**PROBLEM**
The data below should be repeated exactly and in full.

**GIVEN RECORDS**
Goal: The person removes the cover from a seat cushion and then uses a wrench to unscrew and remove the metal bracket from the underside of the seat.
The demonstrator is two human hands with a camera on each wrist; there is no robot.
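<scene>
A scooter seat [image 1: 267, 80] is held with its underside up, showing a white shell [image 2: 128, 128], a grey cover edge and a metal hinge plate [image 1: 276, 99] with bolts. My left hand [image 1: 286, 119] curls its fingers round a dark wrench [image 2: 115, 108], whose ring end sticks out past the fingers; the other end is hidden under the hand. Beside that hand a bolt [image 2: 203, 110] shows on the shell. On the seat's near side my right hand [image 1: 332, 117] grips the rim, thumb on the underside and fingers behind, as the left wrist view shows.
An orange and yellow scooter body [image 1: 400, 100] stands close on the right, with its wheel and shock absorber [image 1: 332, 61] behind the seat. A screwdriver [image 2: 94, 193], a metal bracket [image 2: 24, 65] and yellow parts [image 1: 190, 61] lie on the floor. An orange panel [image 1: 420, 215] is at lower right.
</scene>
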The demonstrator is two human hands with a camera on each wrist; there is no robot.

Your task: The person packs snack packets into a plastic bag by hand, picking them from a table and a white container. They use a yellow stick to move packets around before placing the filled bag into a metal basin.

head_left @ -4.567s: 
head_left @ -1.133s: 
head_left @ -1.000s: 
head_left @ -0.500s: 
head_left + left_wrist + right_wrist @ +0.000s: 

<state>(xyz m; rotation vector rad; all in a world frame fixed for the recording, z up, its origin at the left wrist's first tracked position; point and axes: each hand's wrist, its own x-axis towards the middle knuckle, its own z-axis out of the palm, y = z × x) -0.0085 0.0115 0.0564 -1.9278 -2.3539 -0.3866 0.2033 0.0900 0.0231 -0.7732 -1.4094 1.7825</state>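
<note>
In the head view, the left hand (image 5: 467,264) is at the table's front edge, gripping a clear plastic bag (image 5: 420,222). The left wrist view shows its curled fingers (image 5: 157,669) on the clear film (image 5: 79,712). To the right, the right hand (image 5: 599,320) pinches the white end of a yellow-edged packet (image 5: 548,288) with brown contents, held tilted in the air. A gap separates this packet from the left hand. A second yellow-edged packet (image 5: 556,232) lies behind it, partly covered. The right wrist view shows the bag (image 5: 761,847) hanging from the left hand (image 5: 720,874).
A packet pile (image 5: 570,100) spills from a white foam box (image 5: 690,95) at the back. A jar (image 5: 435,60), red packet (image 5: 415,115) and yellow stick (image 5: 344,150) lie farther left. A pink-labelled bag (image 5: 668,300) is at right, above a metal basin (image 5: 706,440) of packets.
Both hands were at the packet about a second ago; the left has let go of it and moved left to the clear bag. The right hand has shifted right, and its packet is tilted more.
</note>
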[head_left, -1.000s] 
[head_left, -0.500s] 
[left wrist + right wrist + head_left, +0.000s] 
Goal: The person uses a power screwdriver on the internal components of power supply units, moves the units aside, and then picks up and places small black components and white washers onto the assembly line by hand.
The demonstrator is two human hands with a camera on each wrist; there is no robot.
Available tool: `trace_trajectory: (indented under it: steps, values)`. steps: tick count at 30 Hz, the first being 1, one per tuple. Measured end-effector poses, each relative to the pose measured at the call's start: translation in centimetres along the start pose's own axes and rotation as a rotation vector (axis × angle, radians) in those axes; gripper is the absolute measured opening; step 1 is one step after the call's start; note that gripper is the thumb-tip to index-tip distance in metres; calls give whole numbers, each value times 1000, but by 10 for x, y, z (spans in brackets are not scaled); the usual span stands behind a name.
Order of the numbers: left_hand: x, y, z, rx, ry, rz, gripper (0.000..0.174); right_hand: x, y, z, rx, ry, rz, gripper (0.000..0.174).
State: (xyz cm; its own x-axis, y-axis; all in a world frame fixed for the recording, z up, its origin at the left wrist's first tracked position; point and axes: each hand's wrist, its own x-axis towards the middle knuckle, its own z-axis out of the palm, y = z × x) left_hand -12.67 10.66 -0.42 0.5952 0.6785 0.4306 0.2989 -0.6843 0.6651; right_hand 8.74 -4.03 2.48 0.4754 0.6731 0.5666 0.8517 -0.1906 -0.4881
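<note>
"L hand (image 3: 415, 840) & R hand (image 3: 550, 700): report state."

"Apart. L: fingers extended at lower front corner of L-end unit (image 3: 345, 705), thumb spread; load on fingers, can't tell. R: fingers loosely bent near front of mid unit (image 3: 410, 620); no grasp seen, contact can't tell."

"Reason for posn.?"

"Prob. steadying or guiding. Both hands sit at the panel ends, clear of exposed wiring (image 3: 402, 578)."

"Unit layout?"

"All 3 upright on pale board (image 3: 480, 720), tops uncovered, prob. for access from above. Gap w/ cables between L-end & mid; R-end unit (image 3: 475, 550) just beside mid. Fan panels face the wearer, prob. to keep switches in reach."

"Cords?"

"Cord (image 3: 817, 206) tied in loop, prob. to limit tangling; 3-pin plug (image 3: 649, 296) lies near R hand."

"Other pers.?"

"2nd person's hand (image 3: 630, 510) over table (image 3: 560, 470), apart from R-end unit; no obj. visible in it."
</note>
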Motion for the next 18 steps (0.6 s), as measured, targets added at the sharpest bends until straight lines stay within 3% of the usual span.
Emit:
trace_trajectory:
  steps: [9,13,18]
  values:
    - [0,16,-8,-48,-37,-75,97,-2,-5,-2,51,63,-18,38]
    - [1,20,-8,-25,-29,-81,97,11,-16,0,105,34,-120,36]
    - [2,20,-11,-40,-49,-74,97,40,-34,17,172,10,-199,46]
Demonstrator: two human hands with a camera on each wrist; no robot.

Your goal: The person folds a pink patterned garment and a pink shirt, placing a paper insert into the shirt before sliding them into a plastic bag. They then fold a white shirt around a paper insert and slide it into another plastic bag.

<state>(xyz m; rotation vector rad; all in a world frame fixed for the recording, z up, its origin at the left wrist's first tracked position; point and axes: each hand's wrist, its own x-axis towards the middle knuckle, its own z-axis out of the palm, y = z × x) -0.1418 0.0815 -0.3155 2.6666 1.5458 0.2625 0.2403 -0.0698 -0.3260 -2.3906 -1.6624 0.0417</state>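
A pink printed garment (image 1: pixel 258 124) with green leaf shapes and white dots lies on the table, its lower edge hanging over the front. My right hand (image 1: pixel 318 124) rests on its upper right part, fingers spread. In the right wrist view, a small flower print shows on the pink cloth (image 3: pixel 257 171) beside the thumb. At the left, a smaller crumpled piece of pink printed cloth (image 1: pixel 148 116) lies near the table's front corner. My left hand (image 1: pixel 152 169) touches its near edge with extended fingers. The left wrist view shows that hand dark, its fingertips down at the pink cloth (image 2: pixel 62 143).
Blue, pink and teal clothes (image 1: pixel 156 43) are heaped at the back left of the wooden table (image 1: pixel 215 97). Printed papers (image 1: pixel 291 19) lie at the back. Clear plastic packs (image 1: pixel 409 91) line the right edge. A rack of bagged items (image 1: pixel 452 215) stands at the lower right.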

**TASK ANSWER**
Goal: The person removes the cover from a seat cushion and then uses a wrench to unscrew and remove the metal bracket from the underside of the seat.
The demonstrator is two human hands with a camera on each wrist; there is no robot.
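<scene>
A scooter seat [image 1: 267, 80] is held with its underside up, showing a white shell [image 2: 128, 128], a grey cover edge and a metal hinge plate [image 1: 276, 99] with bolts. My left hand [image 1: 286, 119] curls its fingers round a dark wrench [image 2: 115, 108], whose ring end sticks out past the fingers; the other end is hidden under the hand. Beside that hand a bolt [image 2: 203, 110] shows on the shell. On the seat's near side my right hand [image 1: 332, 117] grips the rim, thumb on the underside and fingers behind, as the left wrist view shows.
An orange and yellow scooter body [image 1: 400, 100] stands close on the right, with its wheel and shock absorber [image 1: 332, 61] behind the seat. A screwdriver [image 2: 94, 193], a metal bracket [image 2: 24, 65] and yellow parts [image 1: 190, 61] lie on the floor. An orange panel [image 1: 420, 215] is at lower right.
</scene>
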The demonstrator is two human hands with a camera on each wrist; there is no robot.

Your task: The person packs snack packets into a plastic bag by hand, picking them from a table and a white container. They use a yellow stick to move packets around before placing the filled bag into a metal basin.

head_left @ -4.567s: 
head_left @ -1.133s: 
head_left @ -1.000s: 
head_left @ -0.500s: 
head_left + left_wrist + right_wrist @ +0.000s: 

<state>(xyz m; rotation vector rad; all in a world frame fixed for the recording, z up, its origin at the left wrist's first tracked position; point and axes: each hand's wrist, its own x-axis towards the middle knuckle, its own z-axis out of the palm, y = z × x) -0.0085 0.0115 0.0564 -1.9278 -2.3539 -0.3866 0.2033 0.0900 0.0231 -0.7732 -1.4094 1.7825</state>
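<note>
In the head view, the left hand (image 5: 467,264) is at the table's front edge, gripping a clear plastic bag (image 5: 420,222). The left wrist view shows its curled fingers (image 5: 157,669) on the clear film (image 5: 79,712). To the right, the right hand (image 5: 599,320) pinches the white end of a yellow-edged packet (image 5: 548,288) with brown contents, held tilted in the air. A gap separates this packet from the left hand. A second yellow-edged packet (image 5: 556,232) lies behind it, partly covered. The right wrist view shows the bag (image 5: 761,847) hanging from the left hand (image 5: 720,874).
A packet pile (image 5: 570,100) spills from a white foam box (image 5: 690,95) at the back. A jar (image 5: 435,60), red packet (image 5: 415,115) and yellow stick (image 5: 344,150) lie farther left. A pink-labelled bag (image 5: 668,300) is at right, above a metal basin (image 5: 706,440) of packets.
Both hands were at the packet about a second ago; the left has let go of it and moved left to the clear bag. The right hand has shifted right, and its packet is tilted more.
</note>
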[head_left, -1.000s] 
[head_left, -0.500s] 
[left wrist + right wrist + head_left, +0.000s] 
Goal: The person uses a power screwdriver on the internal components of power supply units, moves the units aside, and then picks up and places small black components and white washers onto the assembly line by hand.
The demonstrator is two human hands with a camera on each wrist; there is no robot.
Available tool: `trace_trajectory: (indented under it: steps, values)`. steps: tick count at 30 Hz, the first being 1, one per tuple. Measured end-effector poses, each relative to the pose measured at the call's start: translation in centimetres along the start pose's own axes and rotation as a rotation vector (axis × angle, radians) in those axes; gripper is the absolute measured opening; step 1 is one step after the call's start; note that gripper is the thumb-tip to index-tip distance in metres; calls give whole numbers, each value times 1000, but by 10 for x, y, z (spans in brackets are not scaled); the usual span stands behind a name.
Order of the numbers: left_hand: x, y, z, rx, ry, rz, gripper (0.000..0.174); right_hand: x, y, z, rx, ry, rz, gripper (0.000..0.174).
State: (xyz cm; its own x-axis, y-axis; all in a world frame fixed for the recording, z up, its origin at the left wrist's first tracked position; point and axes: each hand's wrist, its own x-axis towards the middle knuckle, its own z-axis out of the palm, y = z × x) left_hand -12.67 10.66 -0.42 0.5952 0.6785 0.4306 0.2989 -0.6843 0.6651; right_hand 8.74 -4.03 2.48 0.4754 0.6731 0.5666 0.8517 -0.1906 -0.4881
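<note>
"L hand (image 3: 415, 840) & R hand (image 3: 550, 700): report state."

"Apart. L: fingers extended at lower front corner of L-end unit (image 3: 345, 705), thumb spread; load on fingers, can't tell. R: fingers loosely bent near front of mid unit (image 3: 410, 620); no grasp seen, contact can't tell."

"Reason for posn.?"

"Prob. steadying or guiding. Both hands sit at the panel ends, clear of exposed wiring (image 3: 402, 578)."

"Unit layout?"

"All 3 upright on pale board (image 3: 480, 720), tops uncovered, prob. for access from above. Gap w/ cables between L-end & mid; R-end unit (image 3: 475, 550) just beside mid. Fan panels face the wearer, prob. to keep switches in reach."

"Cords?"

"Cord (image 3: 817, 206) tied in loop, prob. to limit tangling; 3-pin plug (image 3: 649, 296) lies near R hand."

"Other pers.?"

"2nd person's hand (image 3: 630, 510) over table (image 3: 560, 470), apart from R-end unit; no obj. visible in it."
</note>
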Motion for the next 18 steps (0.6 s), as measured, targets added at the sharpest bends until straight lines stay within 3% of the usual span.
Emit:
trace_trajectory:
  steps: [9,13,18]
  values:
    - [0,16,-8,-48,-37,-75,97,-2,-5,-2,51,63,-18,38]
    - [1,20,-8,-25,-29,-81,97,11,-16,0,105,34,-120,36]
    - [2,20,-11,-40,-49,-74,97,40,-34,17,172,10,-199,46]
Demonstrator: two human hands with a camera on each wrist; no robot.

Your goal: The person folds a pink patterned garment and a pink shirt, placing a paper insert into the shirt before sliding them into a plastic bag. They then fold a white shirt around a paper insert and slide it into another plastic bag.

<state>(xyz m; rotation vector rad; all in a world frame fixed for the recording, z up, its origin at the left wrist's first tracked position; point and axes: each hand's wrist, its own x-axis towards the middle knuckle, its own z-axis out of the palm, y = z × x) -0.1418 0.0815 -0.3155 2.6666 1.5458 0.2625 0.2403 -0.0698 -0.3260 -2.3906 -1.6624 0.0417</state>
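A pink printed garment (image 1: pixel 258 124) with green leaf shapes and white dots lies on the table, its lower edge hanging over the front. My right hand (image 1: pixel 318 124) rests on its upper right part, fingers spread. In the right wrist view, a small flower print shows on the pink cloth (image 3: pixel 257 171) beside the thumb. At the left, a smaller crumpled piece of pink printed cloth (image 1: pixel 148 116) lies near the table's front corner. My left hand (image 1: pixel 152 169) touches its near edge with extended fingers. The left wrist view shows that hand dark, its fingertips down at the pink cloth (image 2: pixel 62 143).
Blue, pink and teal clothes (image 1: pixel 156 43) are heaped at the back left of the wooden table (image 1: pixel 215 97). Printed papers (image 1: pixel 291 19) lie at the back. Clear plastic packs (image 1: pixel 409 91) line the right edge. A rack of bagged items (image 1: pixel 452 215) stands at the lower right.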

What this exercise needed has been supplied.